Your objective - Below is a listing. Quote from it, exactly, the lines from the one containing "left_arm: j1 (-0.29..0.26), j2" down to the one containing "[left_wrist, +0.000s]", both ends included, and nothing else.

Data excerpts -

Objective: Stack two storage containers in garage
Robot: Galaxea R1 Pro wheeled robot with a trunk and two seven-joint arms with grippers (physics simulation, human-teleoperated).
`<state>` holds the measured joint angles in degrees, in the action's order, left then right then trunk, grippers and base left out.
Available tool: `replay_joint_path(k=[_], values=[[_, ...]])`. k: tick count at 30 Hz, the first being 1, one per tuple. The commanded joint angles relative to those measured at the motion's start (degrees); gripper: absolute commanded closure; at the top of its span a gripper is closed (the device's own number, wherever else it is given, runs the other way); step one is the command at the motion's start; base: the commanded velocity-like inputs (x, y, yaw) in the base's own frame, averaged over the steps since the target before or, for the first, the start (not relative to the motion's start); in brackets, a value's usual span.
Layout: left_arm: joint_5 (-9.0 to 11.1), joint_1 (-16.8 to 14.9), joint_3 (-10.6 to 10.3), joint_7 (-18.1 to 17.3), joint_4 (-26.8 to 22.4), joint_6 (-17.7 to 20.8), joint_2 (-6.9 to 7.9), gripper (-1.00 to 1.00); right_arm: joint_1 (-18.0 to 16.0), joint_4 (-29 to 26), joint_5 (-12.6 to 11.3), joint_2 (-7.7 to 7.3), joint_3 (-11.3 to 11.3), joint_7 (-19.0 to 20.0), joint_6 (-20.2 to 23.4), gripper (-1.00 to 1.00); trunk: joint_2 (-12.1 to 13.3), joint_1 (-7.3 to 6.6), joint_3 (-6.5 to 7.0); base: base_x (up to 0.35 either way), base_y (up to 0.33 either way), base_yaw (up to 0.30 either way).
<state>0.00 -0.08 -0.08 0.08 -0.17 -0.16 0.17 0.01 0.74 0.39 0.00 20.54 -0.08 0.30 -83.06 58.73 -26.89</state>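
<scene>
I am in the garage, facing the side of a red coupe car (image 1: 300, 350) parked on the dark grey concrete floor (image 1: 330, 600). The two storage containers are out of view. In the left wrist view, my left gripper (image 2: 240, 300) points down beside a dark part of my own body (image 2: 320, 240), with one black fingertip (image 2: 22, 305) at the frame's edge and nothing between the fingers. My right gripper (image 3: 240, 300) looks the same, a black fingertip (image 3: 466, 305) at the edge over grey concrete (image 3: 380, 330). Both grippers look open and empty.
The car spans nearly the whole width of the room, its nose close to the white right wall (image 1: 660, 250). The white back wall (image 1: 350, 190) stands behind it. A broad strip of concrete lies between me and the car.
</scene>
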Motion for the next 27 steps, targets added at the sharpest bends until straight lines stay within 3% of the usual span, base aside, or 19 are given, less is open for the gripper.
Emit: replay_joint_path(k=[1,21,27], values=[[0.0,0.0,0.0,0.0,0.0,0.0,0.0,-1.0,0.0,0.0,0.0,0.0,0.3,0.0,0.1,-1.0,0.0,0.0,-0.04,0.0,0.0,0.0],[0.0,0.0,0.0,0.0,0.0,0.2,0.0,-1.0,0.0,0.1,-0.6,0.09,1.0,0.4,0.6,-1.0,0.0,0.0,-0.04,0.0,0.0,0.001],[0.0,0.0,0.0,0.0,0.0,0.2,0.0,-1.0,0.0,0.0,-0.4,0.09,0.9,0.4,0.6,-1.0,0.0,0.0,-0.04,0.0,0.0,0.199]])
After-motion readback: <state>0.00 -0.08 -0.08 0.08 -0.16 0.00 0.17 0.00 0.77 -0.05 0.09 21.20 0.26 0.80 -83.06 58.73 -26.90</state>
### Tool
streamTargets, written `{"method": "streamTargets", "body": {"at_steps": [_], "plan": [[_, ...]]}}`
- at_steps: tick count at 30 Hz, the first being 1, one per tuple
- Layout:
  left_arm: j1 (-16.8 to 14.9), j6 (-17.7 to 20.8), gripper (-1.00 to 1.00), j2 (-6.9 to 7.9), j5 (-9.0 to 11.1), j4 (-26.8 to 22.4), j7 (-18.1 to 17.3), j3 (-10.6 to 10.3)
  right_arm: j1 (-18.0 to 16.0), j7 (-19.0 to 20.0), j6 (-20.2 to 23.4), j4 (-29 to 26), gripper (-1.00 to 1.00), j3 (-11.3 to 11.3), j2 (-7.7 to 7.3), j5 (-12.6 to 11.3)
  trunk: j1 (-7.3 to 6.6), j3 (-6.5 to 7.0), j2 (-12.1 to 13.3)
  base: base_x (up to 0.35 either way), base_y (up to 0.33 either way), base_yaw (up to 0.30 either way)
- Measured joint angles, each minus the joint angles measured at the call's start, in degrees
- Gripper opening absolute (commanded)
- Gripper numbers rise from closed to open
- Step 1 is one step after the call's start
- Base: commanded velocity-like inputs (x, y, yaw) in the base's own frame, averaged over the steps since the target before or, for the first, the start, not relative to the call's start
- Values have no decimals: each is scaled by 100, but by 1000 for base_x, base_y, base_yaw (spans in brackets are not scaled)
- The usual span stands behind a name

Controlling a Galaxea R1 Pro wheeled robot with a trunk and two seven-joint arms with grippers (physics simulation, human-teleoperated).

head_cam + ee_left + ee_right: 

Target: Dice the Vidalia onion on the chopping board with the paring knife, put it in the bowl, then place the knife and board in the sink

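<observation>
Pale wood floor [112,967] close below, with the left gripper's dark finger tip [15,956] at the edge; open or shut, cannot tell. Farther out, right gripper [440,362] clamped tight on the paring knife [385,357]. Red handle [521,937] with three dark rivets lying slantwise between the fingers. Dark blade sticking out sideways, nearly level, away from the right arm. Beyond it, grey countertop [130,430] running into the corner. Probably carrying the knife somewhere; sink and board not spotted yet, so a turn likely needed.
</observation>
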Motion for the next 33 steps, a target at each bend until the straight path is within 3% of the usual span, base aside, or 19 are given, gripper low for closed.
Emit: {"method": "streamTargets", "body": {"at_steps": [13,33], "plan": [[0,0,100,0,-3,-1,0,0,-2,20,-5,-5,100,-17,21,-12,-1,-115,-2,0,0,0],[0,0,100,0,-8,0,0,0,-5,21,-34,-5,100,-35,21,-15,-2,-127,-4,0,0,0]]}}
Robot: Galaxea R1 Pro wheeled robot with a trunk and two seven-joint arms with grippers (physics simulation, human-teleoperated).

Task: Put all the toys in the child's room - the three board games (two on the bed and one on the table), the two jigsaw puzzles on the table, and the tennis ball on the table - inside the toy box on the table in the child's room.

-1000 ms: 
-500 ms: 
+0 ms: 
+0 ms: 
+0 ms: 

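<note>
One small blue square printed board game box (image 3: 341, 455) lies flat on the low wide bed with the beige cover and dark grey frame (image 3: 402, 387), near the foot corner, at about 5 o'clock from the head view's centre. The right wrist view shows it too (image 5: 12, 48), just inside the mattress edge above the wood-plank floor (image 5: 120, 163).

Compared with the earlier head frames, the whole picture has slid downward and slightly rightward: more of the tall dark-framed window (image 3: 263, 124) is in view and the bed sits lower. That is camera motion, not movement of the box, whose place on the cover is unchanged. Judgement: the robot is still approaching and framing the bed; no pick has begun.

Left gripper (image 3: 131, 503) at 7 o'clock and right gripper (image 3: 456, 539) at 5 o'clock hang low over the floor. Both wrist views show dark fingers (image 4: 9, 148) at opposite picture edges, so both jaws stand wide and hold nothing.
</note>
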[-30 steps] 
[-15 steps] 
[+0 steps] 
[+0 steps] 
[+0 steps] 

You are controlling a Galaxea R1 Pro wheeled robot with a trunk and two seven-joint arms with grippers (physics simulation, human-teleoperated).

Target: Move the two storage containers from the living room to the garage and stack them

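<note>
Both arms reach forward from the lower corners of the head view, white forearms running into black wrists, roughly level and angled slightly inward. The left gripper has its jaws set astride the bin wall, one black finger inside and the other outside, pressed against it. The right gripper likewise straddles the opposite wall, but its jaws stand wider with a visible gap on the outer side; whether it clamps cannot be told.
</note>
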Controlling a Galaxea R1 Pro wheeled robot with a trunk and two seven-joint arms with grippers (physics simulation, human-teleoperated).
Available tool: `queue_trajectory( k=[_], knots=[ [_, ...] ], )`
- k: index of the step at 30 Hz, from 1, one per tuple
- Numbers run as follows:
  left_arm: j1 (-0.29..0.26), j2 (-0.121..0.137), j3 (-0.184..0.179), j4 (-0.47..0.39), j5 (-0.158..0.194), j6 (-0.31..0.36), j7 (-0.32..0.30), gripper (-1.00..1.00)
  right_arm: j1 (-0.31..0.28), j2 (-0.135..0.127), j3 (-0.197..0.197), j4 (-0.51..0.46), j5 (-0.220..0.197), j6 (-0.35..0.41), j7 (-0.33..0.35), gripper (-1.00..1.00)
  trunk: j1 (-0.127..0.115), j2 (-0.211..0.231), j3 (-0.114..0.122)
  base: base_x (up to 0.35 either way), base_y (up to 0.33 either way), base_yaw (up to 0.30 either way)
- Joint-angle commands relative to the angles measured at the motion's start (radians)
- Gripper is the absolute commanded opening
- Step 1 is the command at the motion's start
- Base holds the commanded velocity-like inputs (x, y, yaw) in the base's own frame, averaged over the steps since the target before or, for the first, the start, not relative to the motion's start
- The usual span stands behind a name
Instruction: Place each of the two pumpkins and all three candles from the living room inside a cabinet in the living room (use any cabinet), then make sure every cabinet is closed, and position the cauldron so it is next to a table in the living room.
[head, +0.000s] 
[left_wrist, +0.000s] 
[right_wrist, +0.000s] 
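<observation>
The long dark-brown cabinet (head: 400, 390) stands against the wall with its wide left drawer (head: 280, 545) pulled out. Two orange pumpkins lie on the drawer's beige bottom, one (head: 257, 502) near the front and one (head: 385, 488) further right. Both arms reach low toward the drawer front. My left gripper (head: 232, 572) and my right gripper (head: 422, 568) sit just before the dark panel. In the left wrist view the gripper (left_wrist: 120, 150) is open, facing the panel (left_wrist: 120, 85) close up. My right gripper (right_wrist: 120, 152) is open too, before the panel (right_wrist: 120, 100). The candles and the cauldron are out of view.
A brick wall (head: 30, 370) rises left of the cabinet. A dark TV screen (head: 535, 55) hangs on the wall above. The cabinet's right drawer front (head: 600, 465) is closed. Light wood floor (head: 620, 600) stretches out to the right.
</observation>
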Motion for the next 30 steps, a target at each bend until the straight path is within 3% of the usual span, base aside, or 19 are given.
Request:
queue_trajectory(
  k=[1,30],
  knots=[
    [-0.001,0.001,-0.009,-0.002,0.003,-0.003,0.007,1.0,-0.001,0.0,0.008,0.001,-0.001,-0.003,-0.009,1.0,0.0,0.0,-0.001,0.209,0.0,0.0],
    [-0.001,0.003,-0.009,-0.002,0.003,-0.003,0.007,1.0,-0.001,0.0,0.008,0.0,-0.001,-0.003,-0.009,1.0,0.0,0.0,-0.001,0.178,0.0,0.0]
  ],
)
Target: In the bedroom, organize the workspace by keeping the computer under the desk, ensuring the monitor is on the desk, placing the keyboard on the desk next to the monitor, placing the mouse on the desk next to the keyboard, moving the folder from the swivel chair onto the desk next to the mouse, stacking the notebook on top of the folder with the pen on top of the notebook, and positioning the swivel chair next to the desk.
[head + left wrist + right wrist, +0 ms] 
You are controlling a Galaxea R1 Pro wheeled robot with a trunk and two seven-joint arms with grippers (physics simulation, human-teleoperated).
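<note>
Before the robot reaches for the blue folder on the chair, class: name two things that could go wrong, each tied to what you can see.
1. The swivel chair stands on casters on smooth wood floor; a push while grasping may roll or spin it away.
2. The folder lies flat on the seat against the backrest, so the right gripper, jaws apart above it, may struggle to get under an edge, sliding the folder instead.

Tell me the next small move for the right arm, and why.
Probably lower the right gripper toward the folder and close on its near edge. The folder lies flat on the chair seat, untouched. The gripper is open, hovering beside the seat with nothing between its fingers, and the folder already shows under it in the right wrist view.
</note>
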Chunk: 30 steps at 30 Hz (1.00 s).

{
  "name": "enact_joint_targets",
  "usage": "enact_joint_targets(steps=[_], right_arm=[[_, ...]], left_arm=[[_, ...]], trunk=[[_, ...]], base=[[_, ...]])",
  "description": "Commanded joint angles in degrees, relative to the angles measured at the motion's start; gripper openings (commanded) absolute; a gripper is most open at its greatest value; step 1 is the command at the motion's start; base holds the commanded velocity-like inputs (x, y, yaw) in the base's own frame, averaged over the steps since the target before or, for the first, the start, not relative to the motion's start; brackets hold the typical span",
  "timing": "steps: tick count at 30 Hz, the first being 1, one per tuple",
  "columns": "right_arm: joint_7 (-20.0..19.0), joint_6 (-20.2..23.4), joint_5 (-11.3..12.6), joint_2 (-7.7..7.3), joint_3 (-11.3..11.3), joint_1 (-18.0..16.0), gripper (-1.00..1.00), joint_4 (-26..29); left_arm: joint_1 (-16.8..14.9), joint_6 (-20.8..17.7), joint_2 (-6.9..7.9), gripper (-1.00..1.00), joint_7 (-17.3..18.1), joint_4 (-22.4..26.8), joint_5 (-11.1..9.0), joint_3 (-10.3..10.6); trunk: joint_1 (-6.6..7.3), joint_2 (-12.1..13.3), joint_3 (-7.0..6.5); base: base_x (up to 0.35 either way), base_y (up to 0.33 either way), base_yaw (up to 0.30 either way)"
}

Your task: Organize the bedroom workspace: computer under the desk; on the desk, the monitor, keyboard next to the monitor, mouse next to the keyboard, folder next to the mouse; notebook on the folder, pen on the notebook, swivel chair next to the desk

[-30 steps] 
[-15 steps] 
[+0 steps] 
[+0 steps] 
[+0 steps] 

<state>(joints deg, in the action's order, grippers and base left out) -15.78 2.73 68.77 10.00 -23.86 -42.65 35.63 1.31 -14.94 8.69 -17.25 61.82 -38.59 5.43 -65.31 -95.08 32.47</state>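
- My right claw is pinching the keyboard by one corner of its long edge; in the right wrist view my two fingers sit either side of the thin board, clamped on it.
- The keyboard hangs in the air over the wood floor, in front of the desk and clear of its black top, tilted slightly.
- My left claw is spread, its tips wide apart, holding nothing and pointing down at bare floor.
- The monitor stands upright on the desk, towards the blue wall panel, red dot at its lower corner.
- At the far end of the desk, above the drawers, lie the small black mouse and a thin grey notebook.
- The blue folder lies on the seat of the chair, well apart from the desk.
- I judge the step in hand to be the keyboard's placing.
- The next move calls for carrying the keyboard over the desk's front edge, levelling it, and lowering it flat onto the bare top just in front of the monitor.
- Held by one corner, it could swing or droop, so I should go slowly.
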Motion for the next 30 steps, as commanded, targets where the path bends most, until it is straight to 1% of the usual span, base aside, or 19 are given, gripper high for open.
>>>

Task output -
  left_arm: j1 (-0.29..0.26), j2 (-0.121..0.137), j3 (-0.184..0.179), j4 (-0.47..0.39), j5 (-0.158..0.194), j6 (-0.31..0.36), j7 (-0.32..0.30), gripper (-1.00..1.00)
  right_arm: j1 (-0.31..0.28), j2 (-0.135..0.127), j3 (-0.197..0.197), j4 (-0.51..0.46), j5 (-0.220..0.197), j6 (-0.35..0.41), j7 (-0.33..0.35), gripper (-1.00..1.00)
  trunk: j1 (-0.127..0.115), j2 (-0.211..0.231), j3 (-0.114..0.122)
  base: base_x (up to 0.35 either way), base_y (up to 0.33 either way), base_yaw (up to 0.30 either way)
- Joint-angle commands relative to the angles measured at the motion's start (radians)
- Gripper is the absolute commanded opening
- Step 1 is the command at the motion's start
- Base holds the commanded velocity-like inputs (x, y, yaw) in the base's own frame, averaged over the steps since the target before or, for the first, the start, not relative to the motion's start
- The usual span stands behind a name
Instruction: Place each of the two pumpkins and all three candles from the living room inside a cabinet in the living room (use any cabinet), then make sure every cabinet is closed, and position the cauldron so it is next to a table in the living room.
[head, +0.000s] 
[left_wrist, +0.000s] 

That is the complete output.